## Your task
Leaving out every picture, retype the lines below from the top through the one that contains "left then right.".

[Excerpts from a dataset]
______________________________

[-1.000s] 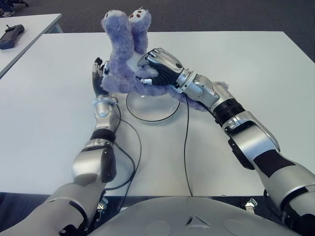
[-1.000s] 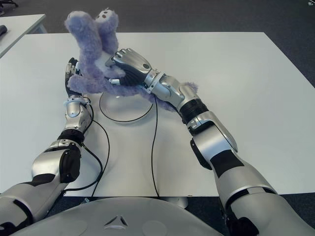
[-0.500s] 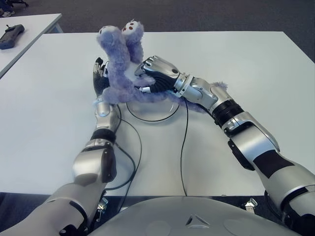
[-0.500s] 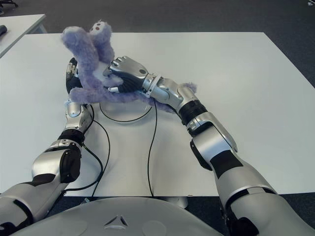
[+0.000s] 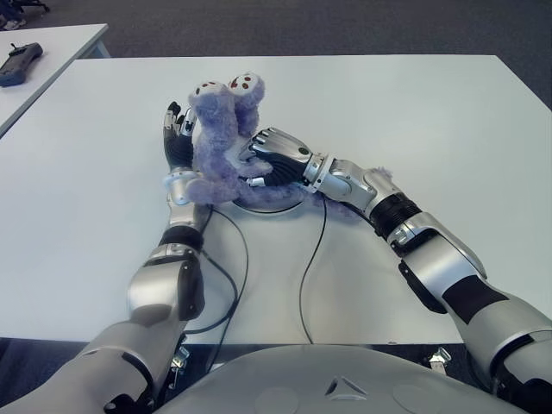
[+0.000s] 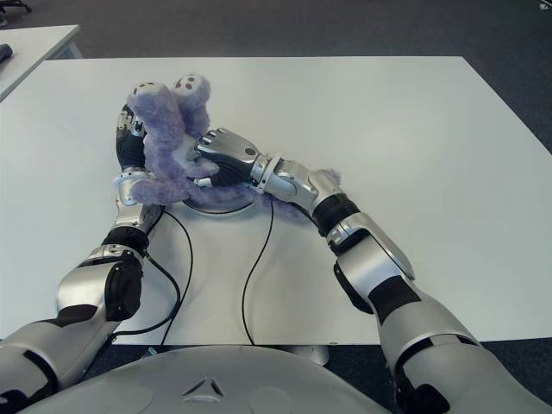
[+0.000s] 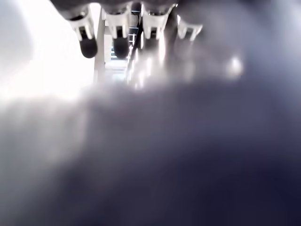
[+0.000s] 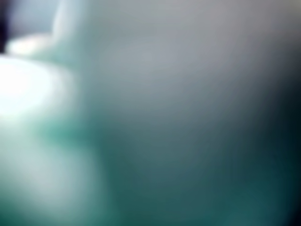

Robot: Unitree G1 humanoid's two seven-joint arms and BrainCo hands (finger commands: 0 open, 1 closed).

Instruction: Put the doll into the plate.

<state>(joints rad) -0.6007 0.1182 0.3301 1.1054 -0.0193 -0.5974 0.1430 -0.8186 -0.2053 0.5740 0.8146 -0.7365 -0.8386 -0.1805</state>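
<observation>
The doll (image 5: 220, 138) is a fuzzy purple plush with two eye stalks pointing up. It sits low over the round plate (image 5: 283, 205), covering most of it, and I cannot tell whether it touches. My right hand (image 5: 272, 157) is shut on the doll's body from the right, and more purple fur (image 5: 385, 153) shows along that forearm. My left hand (image 5: 177, 142) stands upright against the doll's left side with straight fingers (image 7: 115, 28), holding nothing. Fur fills the left wrist view; the right wrist view shows nothing readable.
The plate lies on a wide white table (image 5: 414, 112). Two black cables (image 5: 309, 259) run from the hands toward the near edge. A second table (image 5: 52, 43) at the far left carries a dark device (image 5: 19, 62).
My right hand has lowered the doll from well above the table down onto the plate. The left hand has stayed beside it.
</observation>
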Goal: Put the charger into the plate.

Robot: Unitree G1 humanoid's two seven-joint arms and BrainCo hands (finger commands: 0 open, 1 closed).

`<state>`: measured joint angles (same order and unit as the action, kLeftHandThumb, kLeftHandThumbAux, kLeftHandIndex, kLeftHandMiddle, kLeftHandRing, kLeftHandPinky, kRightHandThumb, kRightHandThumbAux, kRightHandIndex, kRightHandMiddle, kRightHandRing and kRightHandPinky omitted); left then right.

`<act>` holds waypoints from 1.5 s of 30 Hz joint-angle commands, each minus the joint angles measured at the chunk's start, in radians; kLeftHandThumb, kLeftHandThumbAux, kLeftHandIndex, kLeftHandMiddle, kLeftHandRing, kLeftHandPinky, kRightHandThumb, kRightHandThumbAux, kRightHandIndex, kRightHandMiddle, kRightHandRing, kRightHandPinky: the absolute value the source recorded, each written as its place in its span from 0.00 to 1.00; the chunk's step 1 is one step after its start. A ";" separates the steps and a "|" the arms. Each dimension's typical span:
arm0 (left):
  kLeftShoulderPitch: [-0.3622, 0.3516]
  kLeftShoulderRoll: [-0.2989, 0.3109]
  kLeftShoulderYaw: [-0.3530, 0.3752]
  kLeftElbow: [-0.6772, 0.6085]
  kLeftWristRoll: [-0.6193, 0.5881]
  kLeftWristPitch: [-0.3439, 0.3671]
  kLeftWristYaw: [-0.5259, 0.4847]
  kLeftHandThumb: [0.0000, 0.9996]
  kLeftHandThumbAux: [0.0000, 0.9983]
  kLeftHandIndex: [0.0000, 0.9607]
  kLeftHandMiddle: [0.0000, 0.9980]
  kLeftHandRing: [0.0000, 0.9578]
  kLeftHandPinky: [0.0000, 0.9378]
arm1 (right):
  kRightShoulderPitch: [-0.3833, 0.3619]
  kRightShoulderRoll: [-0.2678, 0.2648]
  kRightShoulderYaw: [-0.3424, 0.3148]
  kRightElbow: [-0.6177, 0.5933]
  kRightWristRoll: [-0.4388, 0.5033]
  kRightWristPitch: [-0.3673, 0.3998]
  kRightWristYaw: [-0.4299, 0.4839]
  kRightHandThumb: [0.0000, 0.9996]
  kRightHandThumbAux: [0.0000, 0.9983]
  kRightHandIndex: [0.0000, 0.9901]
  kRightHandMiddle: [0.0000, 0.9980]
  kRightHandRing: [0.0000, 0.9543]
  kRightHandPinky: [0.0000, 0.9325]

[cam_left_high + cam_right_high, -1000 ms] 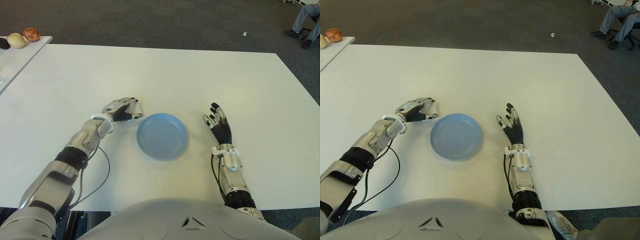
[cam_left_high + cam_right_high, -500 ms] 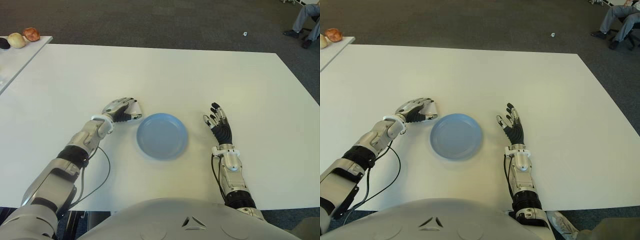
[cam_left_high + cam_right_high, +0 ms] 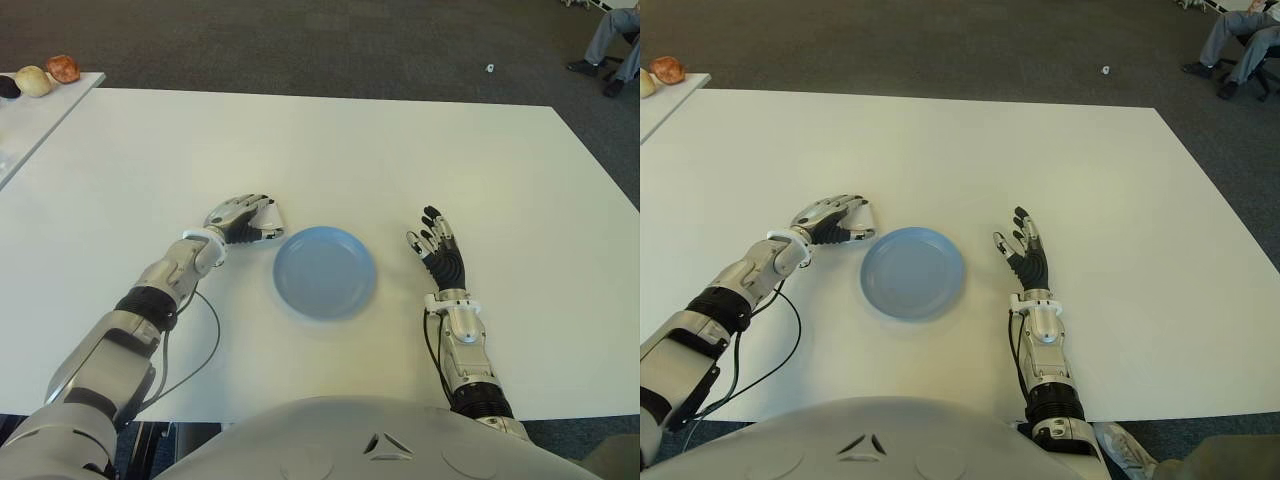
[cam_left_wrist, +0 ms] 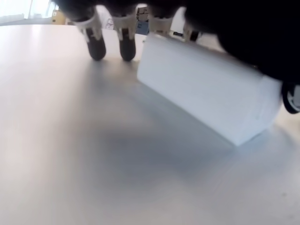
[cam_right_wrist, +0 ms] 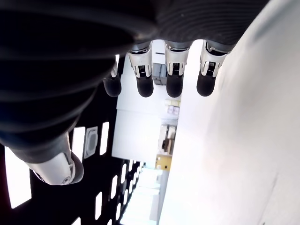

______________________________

## Problem solution
[-1.000s] 
[-1.000s] 
[-0.500s] 
[-0.500s] 
[+0.000s] 
[+0.000s] 
[+0.000s] 
[+0.000s] 

Robot: Unitree G1 humanoid's two seven-joint arms and BrainCo hands (finger commands: 0 open, 1 closed).

Instruction: Put the doll into the plate.

<state>(joints rad) -0.6007 0.1182 0.3301 1.1054 -0.0193 -0.5974 0.1430 -0.8186 -0.2053 0.5740 0.8146 -0.7365 -0.8386 -0.1805</state>
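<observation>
The doll (image 5: 220, 138) is a fuzzy purple plush with two eye stalks pointing up. It sits low over the round plate (image 5: 283, 205), covering most of it, and I cannot tell whether it touches. My right hand (image 5: 272, 157) is shut on the doll's body from the right, and more purple fur (image 5: 385, 153) shows along that forearm. My left hand (image 5: 177, 142) stands upright against the doll's left side with straight fingers (image 7: 115, 28), holding nothing. Fur fills the left wrist view; the right wrist view shows nothing readable.
The plate lies on a wide white table (image 5: 414, 112). Two black cables (image 5: 309, 259) run from the hands toward the near edge. A second table (image 5: 52, 43) at the far left carries a dark device (image 5: 19, 62).
My right hand has lowered the doll from well above the table down onto the plate. The left hand has stayed beside it.
</observation>
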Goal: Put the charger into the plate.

Robot: Unitree G1 humanoid's two seven-joint arms and BrainCo hands (finger commands: 0 open, 1 closed).

`<state>`: measured joint angles (same order and unit as the action, kLeftHandThumb, kLeftHandThumbAux, kLeftHandIndex, kLeftHandMiddle, kLeftHandRing, kLeftHandPinky, kRightHandThumb, kRightHandThumbAux, kRightHandIndex, kRightHandMiddle, kRightHandRing and kRightHandPinky omitted); left then right.

The exercise is done, with nothing left to add.